- Screenshot of title screen.
- Developer: NRF
- Publisher: AliceSoft
- Platform: Microsoft Windows
- Release: JP: May 26, 2007;
- Genre: 2D fighting game
- Modes: Multiplayer, Singleplayer

= Big Bang Beat =

2007 video game

Big Bang Beat - 1st Impression - is a dōjin fighting game made by NRF based on the eroge Daibanchou: Big Bang Age by AliceSoft. Released in May 2007, the game borrows some elements from fighting games by Capcom and Arc System Works. In August 2011 the sequel Big Bang Beat - Revolve was released.

== Game Modes ==
Story Mode: The character goes through a series of random fights with two pre-determined mid-bosses. The final boss for every character is Devil Daigo and if beaten on a certain conditions on the opponents, you'll face Kamui as the secret final boss.

VS Hum: A quick 1-on-1 match with a human player.

VS Com: A quick 1-on-1 match with a computer-controlled opponent.

Survival Mode: An endurance run against randomly selected opponents which continues until the player is KO'ed.

Training Mode: Allows a player to practice moves against an opponent with customizable features.

Replay: Allows playback of a previously recorded fight.

Watch: A quick 1-on-1 match between two computer-controlled characters

Option: Allows various gameplay and minor system behaviors to be changed.

== Gameplay Mechanics ==

Ren Idagawa demonstrating a simple combo against Agito of the Dark

There are several key gameplay mechanics unique to Big Bang Beat:

P-Gauge: The P-Gauge is placed directly under the Health Bar, and monitors usage of special moves. Whenever a special move (or, in versions after 1.01, the strong attack) is used, this meter depletes. If a move would consume an amount of power that is greater than what is available, it cannot be performed. This meter automatically fills, or can be filled faster by using the game's "Charge" feature, which leaves the player vulnerable to attack. As the player loses health, the P-Gauge can "fill in" the empty parts of the Health Bar, thus allowing the player to use more specials if the Health Bar is low.

Attack Power Correction Value: Represented by a number near the center of the screen. When the P-Gauge is full, by holding the "Charge" button and rapidly pushing the directional buttons, the player can sacrifice health for increased damage from all of the character's attacks. The maximum value places attacks at 199% power and leaves the character with 1 health point.
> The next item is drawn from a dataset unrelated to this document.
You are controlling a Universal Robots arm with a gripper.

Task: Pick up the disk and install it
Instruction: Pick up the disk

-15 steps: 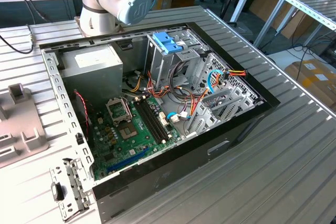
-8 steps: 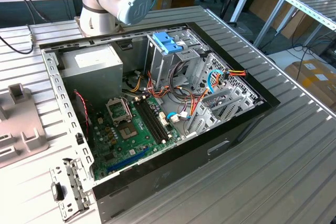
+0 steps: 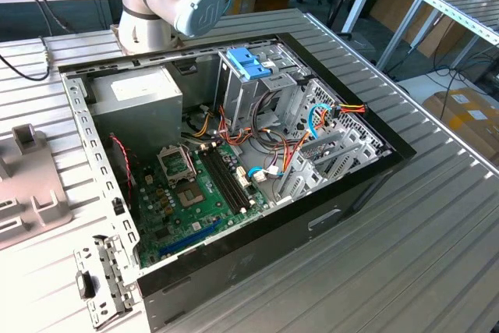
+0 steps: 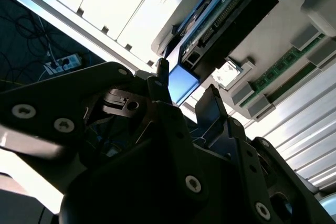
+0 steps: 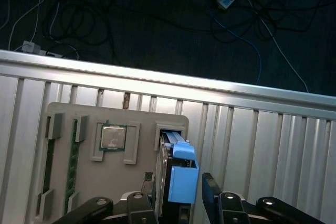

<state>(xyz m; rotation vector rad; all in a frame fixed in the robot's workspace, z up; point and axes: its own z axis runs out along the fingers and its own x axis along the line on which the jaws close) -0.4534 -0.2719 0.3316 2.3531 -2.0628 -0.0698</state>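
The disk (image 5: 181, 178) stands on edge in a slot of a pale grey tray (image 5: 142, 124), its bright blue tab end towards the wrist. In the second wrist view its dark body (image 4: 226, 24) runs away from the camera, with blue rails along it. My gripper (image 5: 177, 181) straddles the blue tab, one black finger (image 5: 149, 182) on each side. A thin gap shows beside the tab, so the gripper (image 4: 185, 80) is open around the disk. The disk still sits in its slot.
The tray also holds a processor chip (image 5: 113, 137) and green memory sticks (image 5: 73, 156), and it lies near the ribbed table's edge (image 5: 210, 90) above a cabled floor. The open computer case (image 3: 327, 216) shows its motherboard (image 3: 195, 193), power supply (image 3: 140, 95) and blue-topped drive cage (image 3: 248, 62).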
B-Power Gauge: The game's "Super Bar." This bar is filled either by attacking the opponent or by picking up stones dropped by attacked opponents, known as "B Stones." When the number on the bar (called the "B-Power Stock") is 100 or higher, the player can execute one of several techniques that depend on this gauge:
- B Power Arts: The term for this game's "Super Moves." All B Power Arts cost 1 stock.
- B Dash: An advanced version of the character's Dash. It is much faster, and has the ability to cancel any move type, allowing for more combo opportunities. Costs 1 stock.
- B Counter: Activated by pushing the "B" button while blocking an opponent's attack. Allows the user to ignore block stun, and follow up with a counterattack. Costs 1 stock
- B Escape: Allows the player to escape being attacked. This drains a significant amount of power compared to the other movements above. Costs 4 stocks.
- Air Dash (1.01 only): In the first release, air dashing removed a small amount of B-Power. Every version thereafter borrows from the P-Gauge instead.
- Big Bang Break (1.02 on): A powerful move that can only be performed in character unique situations, usually by canceling a specific B Power Art with a special command. Costs two stocks.
An interesting note in this Gauge's history is that the first release had 9 levels of power, while every version after this only featured 5.

Enhance: Basically the equivalent of a taunt. Any character can use an enhance three times per fight at maximum, except for Heita who can use it six times. The effects of the enhance vary wildly from character to character, and can be as minuscule as damage tweaks to a single move (Ren) or transformation into a new character (Heita).

== Reception ==
Reviews have generally been mixed. Hardcore Gaming 101 states that the game is "one of the finest original 2D fighters in years", praising both its fluid animation quality and its gameplay. However, it has also had its share of criticisms. General complaints include a faulty fighting system that's easily exploited as well as updates to the game not addressing said problems and actually causes further problems.